# Problem requirements:
Copy out every line of the listing in which "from" appears.

++++++++++

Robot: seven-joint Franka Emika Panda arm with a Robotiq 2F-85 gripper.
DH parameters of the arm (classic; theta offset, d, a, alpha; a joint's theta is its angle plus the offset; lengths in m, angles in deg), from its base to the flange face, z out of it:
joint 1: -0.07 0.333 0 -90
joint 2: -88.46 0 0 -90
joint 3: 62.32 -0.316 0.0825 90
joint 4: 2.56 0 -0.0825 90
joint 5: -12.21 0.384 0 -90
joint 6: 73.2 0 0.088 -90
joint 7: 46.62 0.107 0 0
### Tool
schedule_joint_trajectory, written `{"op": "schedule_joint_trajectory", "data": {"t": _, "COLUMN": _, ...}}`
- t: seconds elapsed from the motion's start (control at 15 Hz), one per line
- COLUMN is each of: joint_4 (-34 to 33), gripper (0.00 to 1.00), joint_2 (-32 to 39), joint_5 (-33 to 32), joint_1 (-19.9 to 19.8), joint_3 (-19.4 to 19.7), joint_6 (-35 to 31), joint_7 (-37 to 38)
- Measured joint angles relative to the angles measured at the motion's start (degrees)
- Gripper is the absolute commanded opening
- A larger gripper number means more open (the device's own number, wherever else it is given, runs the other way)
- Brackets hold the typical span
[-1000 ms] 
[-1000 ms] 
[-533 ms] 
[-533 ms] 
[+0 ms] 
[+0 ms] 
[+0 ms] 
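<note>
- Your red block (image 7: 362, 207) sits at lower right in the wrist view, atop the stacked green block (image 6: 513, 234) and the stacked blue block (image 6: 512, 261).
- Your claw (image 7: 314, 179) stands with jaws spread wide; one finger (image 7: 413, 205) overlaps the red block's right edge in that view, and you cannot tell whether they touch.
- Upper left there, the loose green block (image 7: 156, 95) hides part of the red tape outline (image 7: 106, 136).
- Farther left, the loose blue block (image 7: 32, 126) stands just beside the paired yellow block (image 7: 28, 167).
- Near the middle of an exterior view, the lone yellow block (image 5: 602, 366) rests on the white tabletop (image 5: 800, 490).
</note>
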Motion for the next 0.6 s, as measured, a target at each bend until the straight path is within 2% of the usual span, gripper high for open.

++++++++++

# Written answer:
DH parameters of the arm (classic; theta offset, d, a, alpha; a joint's theta is its angle plus the offset; lengths in m, angles in deg), from its base to the flange face, z out of it:
- t: seconds elapsed from the motion's start (control at 15 Hz), one per line

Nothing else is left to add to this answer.